Another reason that minimally invasive techniques aren’t yet mainstream in Vietnam stems from their unfamiliarity with the topic. Just like in the U.S., the “minimally invasive” phrase is quite popular, but many dentists are uncertain about what it really means. Dentists in both the U.S. and Vietnam lack knowledge about what responsible esthetic dentistry is and how to incorporate the materials and the chemistry of a treatment into practice. Minimally invasive treatment continues to grow in popularity, but its practice isn’t mainstream just yet.
AACD: What made the biggest impression on you during this lecturing experience?
Dr. Milnar: I really enjoy traveling to other countries and meeting fellow dentists. My commitment to education stems from my passion to constantly learn and help others do the same. My hope for the global dental community is to be informed about the best treatment options and technology for our patients. The National Scientific Dental Congress provided a platform for me to share my thoughts on minimally invasive tooth restoration, and I am grateful to not only speak, but also to meet and hear from my colleagues.
The moment that left the biggest impression on me was the live patient treatment at the clinic (Fig 10). With 25 dentists and dental students watching, I saw their universal desire to learn. This encouraged me and energized my teaching. I began to recognize their need to understand basic concepts, which fueled my demonstration and ability to relate to them. They desired knowledge and skills that only more experienced dentists could share with them.
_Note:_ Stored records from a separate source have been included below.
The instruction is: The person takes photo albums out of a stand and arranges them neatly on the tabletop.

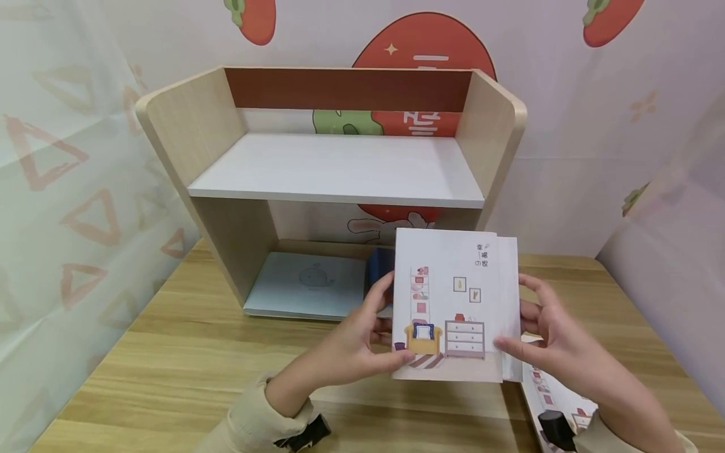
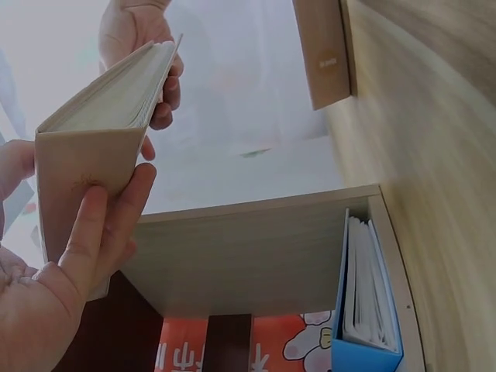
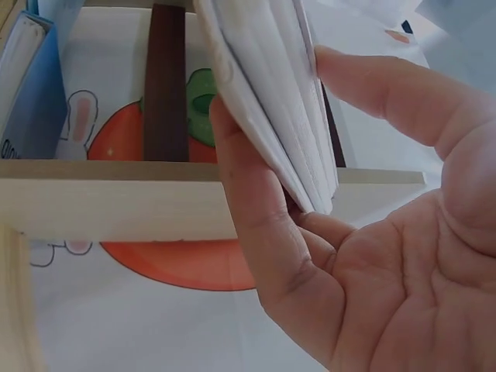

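A white notebook (image 1: 447, 302), its cover drawn with a yellow armchair and a dresser, is held up before the shelf by both hands. Along its left side, my left hand (image 1: 354, 349) grips it, thumb on the front cover. The left wrist view shows fingers lying along its beige spine (image 2: 89, 182). My right hand (image 1: 566, 346) pinches the opposite edge, thumb in front and fingers behind. In the right wrist view the page edges (image 3: 283, 101) stand slightly fanned between thumb and fingers.
A two-level shelf (image 1: 340, 163) stands on the wooden table (image 1: 170, 377). On its lower level lies a light blue whale-print book (image 1: 311, 283), with a dark blue item (image 1: 381, 264) beside it. Another illustrated notebook (image 1: 557, 393) lies at right, partly behind my right arm.
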The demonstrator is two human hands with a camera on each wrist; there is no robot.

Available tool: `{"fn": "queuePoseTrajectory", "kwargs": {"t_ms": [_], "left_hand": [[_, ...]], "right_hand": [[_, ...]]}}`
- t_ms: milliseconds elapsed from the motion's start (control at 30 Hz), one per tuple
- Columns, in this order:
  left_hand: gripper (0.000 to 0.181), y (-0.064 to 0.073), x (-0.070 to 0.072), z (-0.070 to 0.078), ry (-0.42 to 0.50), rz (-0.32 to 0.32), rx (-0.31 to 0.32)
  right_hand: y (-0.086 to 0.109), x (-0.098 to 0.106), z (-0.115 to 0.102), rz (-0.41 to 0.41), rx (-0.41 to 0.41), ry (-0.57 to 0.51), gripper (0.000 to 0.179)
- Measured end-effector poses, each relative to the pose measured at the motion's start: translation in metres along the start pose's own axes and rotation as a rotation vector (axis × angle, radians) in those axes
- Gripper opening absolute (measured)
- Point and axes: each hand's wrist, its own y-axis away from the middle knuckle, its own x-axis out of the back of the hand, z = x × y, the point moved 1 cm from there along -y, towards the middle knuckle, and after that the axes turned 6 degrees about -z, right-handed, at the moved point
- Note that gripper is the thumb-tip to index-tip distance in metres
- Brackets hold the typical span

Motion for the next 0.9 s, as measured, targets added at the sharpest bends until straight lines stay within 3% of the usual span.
{"fn": "queuePoseTrajectory", "kwargs": {"t_ms": [333, 600, 900], "left_hand": [[0.103, 0.000, -0.009, -0.008, 0.030, -0.065, 0.067], [0.102, -0.001, -0.022, -0.012, 0.058, -0.093, 0.091], [0.102, 0.000, -0.032, -0.022, 0.105, -0.106, 0.163]], "right_hand": [[0.007, -0.006, 0.019, -0.012, -0.043, -0.030, 0.080], [0.013, -0.005, 0.034, 0.036, -0.124, 0.098, 0.077], [0.018, -0.008, 0.054, 0.033, -0.126, 0.185, 0.072]]}}
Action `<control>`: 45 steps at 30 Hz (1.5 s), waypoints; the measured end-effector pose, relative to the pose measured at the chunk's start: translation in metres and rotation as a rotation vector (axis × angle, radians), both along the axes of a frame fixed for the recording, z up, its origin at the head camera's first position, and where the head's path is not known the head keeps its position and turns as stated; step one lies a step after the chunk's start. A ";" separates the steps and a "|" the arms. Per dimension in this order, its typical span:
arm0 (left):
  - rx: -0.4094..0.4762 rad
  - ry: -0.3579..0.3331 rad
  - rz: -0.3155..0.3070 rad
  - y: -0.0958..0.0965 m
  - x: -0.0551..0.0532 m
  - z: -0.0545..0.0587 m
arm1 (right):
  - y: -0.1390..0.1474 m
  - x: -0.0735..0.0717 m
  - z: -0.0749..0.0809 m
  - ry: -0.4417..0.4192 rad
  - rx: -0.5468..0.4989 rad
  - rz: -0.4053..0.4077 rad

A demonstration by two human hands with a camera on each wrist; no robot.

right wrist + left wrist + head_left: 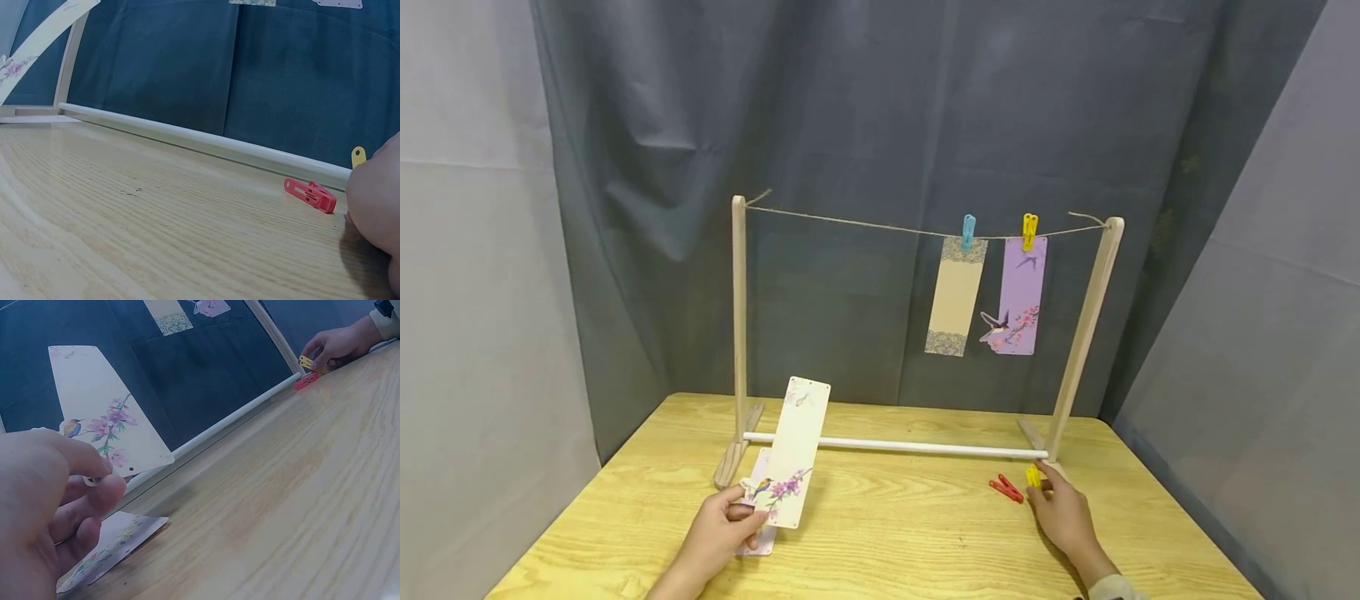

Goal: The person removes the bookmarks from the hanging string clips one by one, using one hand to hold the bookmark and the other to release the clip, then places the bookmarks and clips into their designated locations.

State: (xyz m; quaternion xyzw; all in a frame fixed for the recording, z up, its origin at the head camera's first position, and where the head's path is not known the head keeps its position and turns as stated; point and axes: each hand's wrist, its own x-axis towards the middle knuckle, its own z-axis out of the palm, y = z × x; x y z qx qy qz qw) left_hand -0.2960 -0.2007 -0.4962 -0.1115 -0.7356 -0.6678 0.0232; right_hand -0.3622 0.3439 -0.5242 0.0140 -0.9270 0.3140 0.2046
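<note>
My left hand (718,529) pinches a cream bookmark (797,450) with a bird and purple blossoms by its lower corner, tilted up off the table. Beneath it another pale, flowered bookmark (119,544) lies on the table, partly hidden. At the right, my right hand (1063,508) grips a yellow clothespin (1033,477) between thumb and fingers. Just left of that hand a red clothespin (311,195) lies on the wood. On the string hang a beige lace-patterned bookmark (956,300) under a blue clothespin (968,232) and a purple bird bookmark (1021,292) under a yellow clothespin (1029,232).
A wooden frame has a left post (740,308) and a right post (1086,333), with a string (850,221) tied between their tops. A white rod (925,448) joins them low down. Dark curtain (850,100) hangs behind the table (887,550).
</note>
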 end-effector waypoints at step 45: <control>-0.164 -0.041 -0.018 -0.010 0.021 -0.004 | 0.000 -0.001 0.000 0.013 0.053 -0.007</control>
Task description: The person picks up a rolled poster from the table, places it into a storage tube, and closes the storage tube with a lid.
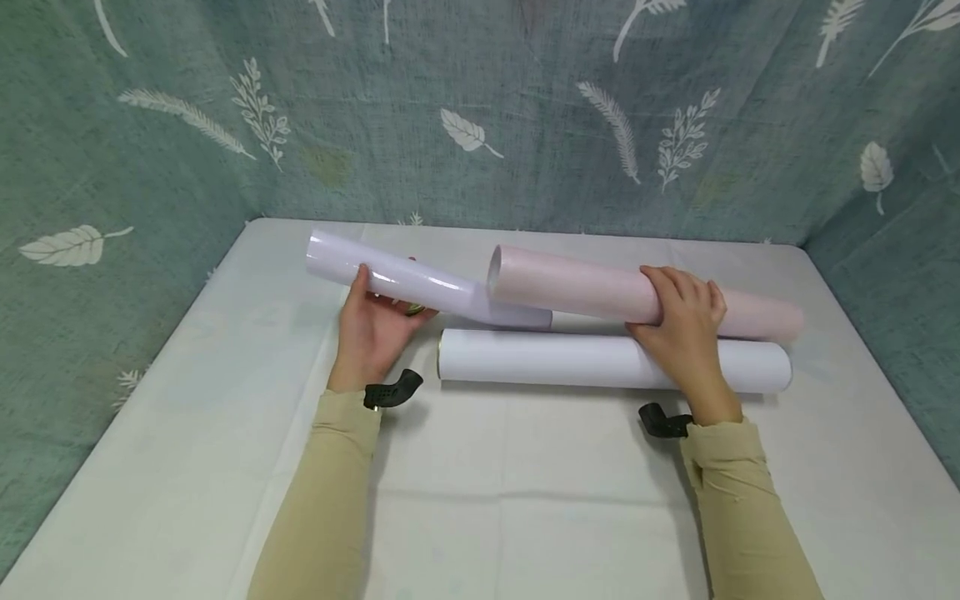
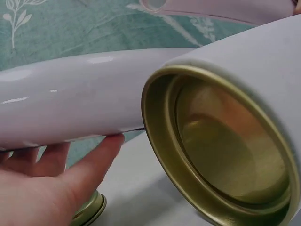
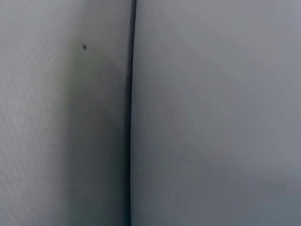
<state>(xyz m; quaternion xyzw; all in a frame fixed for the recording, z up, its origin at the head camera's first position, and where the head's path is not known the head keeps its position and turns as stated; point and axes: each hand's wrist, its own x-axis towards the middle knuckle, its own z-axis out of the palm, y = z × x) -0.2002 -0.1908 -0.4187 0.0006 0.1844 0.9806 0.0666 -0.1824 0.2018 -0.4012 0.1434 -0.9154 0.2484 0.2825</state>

On occasion I expect people to know what I know, and it’s a rude awakening to realize that not everyone knows that information yet. When I joined the AACD, I was at the same place that the dentists in Vietnam are today. I was looking for something because I was dead-ended by my knowledge from 1976 when I graduated. The AACD opened so many doors by providing opportunity and education. It is important for me to remember where I was at the beginning of my career, and help others with education, mentoring, and encouragement in order to create a legacy of dental education and to better the global dental community.